*** Block opens ***
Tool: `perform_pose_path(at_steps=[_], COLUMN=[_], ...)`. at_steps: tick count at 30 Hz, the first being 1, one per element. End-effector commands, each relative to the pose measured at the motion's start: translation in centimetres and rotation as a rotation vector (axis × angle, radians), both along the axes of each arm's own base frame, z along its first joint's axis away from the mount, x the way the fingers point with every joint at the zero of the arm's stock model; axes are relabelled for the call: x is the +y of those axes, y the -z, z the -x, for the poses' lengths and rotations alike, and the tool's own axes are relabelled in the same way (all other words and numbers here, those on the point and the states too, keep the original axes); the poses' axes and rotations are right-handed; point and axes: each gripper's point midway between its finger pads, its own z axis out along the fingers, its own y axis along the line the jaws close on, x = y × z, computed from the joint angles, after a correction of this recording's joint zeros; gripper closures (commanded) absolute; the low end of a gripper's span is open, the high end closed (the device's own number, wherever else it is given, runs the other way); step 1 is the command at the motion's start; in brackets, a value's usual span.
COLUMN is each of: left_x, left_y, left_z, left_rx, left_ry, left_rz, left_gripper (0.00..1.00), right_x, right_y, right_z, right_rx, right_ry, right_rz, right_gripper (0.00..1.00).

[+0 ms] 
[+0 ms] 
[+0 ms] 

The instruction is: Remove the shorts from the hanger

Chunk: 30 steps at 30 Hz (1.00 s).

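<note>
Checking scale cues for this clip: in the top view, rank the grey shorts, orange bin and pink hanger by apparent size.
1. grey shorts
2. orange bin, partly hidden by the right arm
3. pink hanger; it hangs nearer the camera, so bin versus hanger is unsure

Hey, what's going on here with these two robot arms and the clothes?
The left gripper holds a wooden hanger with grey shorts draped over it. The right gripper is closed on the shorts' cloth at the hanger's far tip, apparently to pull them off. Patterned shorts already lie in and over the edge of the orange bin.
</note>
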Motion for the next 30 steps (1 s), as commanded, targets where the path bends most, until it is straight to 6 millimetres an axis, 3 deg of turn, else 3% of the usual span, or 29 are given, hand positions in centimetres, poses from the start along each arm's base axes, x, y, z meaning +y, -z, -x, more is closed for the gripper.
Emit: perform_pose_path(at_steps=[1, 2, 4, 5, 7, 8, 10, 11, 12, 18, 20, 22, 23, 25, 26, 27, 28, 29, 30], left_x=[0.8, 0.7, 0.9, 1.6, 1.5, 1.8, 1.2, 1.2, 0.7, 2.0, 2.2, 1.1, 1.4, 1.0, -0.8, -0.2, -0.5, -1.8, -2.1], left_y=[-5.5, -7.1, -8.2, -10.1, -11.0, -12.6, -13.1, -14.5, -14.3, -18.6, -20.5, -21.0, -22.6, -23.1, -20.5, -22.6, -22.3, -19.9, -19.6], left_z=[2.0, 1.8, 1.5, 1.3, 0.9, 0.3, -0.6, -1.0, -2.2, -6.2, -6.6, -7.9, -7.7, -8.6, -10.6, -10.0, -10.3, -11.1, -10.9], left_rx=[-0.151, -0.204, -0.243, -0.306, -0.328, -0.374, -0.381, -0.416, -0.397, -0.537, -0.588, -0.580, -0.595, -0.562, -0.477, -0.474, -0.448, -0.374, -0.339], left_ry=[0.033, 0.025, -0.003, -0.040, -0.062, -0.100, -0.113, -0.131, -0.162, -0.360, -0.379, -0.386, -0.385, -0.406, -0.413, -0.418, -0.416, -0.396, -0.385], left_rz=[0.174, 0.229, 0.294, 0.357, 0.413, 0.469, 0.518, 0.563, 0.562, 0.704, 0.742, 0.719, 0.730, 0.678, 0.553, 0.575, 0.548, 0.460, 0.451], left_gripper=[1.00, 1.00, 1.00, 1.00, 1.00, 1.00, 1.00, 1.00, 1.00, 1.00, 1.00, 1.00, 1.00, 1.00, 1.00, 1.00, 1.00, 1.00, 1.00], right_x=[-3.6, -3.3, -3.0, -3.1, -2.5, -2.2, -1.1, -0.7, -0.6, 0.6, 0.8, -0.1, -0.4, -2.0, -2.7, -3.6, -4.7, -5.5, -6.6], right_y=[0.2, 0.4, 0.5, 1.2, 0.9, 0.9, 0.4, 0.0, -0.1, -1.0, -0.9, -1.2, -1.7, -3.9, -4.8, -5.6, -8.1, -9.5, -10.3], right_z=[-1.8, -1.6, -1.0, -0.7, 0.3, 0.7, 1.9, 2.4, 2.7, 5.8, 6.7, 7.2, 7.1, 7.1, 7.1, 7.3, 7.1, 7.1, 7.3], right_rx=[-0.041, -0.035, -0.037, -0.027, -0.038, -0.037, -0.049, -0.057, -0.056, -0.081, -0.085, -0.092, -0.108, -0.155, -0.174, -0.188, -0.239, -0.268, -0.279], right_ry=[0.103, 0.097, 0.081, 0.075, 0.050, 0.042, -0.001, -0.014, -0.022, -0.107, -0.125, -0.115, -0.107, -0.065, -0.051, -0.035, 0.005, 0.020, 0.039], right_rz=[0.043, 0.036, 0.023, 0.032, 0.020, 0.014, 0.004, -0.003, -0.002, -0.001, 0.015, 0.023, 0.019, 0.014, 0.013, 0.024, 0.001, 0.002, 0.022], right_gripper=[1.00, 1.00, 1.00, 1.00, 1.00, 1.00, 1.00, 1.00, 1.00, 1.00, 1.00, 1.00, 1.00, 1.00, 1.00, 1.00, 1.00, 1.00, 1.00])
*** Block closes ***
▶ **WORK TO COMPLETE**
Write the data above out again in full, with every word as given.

▶ **OUTPUT BELOW**
Tool: `perform_pose_path(at_steps=[_], COLUMN=[_], ...)`. at_steps: tick count at 30 Hz, the first being 1, one per element. End-effector commands, each relative to the pose measured at the motion's start: translation in centimetres and rotation as a rotation vector (axis × angle, radians), both along the axes of each arm's own base frame, z along its first joint's axis away from the mount, x the way the fingers point with every joint at the zero of the arm's stock model; axes are relabelled for the call: x is the +y of those axes, y the -z, z the -x, for the poses' lengths and rotations alike, and the tool's own axes are relabelled in the same way (all other words and numbers here, those on the point and the states too, keep the original axes); the poses' axes and rotations are right-handed; point and axes: each gripper's point midway between its finger pads, its own z axis out along the fingers, its own y axis along the line the jaws close on, x = y × z, computed from the joint angles, after a correction of this recording's joint zeros; gripper closures (commanded) absolute; the low end of a gripper's span is open, the high end closed (the device's own number, wherever else it is given, runs the other way); step 1 is the command at the motion's start; in brackets, a value's usual span.
COLUMN is each of: left_x, left_y, left_z, left_rx, left_ry, left_rz, left_gripper (0.00..1.00), right_x, right_y, right_z, right_rx, right_ry, right_rz, right_gripper (0.00..1.00).

[+0 ms] 
[+0 ms] 
[+0 ms] 

The instruction is: Remove the shorts from the hanger

Chunk: 30 steps at 30 Hz (1.00 s).

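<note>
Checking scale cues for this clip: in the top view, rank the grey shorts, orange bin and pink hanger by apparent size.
1. grey shorts
2. orange bin, partly hidden by the right arm
3. pink hanger; it hangs nearer the camera, so bin versus hanger is unsure

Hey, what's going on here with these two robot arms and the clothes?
The left gripper holds a wooden hanger with grey shorts draped over it. The right gripper is closed on the shorts' cloth at the hanger's far tip, apparently to pull them off. Patterned shorts already lie in and over the edge of the orange bin.
</note>
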Motion for the next 30 steps (1 s), as commanded, targets where the path bends most, until it is straight to 6 millimetres an axis, 3 deg of turn, else 3% of the usual span, or 29 are given, hand positions in centimetres, poses from the start along each arm's base axes, x, y, z meaning +y, -z, -x, more is closed for the gripper.
Emit: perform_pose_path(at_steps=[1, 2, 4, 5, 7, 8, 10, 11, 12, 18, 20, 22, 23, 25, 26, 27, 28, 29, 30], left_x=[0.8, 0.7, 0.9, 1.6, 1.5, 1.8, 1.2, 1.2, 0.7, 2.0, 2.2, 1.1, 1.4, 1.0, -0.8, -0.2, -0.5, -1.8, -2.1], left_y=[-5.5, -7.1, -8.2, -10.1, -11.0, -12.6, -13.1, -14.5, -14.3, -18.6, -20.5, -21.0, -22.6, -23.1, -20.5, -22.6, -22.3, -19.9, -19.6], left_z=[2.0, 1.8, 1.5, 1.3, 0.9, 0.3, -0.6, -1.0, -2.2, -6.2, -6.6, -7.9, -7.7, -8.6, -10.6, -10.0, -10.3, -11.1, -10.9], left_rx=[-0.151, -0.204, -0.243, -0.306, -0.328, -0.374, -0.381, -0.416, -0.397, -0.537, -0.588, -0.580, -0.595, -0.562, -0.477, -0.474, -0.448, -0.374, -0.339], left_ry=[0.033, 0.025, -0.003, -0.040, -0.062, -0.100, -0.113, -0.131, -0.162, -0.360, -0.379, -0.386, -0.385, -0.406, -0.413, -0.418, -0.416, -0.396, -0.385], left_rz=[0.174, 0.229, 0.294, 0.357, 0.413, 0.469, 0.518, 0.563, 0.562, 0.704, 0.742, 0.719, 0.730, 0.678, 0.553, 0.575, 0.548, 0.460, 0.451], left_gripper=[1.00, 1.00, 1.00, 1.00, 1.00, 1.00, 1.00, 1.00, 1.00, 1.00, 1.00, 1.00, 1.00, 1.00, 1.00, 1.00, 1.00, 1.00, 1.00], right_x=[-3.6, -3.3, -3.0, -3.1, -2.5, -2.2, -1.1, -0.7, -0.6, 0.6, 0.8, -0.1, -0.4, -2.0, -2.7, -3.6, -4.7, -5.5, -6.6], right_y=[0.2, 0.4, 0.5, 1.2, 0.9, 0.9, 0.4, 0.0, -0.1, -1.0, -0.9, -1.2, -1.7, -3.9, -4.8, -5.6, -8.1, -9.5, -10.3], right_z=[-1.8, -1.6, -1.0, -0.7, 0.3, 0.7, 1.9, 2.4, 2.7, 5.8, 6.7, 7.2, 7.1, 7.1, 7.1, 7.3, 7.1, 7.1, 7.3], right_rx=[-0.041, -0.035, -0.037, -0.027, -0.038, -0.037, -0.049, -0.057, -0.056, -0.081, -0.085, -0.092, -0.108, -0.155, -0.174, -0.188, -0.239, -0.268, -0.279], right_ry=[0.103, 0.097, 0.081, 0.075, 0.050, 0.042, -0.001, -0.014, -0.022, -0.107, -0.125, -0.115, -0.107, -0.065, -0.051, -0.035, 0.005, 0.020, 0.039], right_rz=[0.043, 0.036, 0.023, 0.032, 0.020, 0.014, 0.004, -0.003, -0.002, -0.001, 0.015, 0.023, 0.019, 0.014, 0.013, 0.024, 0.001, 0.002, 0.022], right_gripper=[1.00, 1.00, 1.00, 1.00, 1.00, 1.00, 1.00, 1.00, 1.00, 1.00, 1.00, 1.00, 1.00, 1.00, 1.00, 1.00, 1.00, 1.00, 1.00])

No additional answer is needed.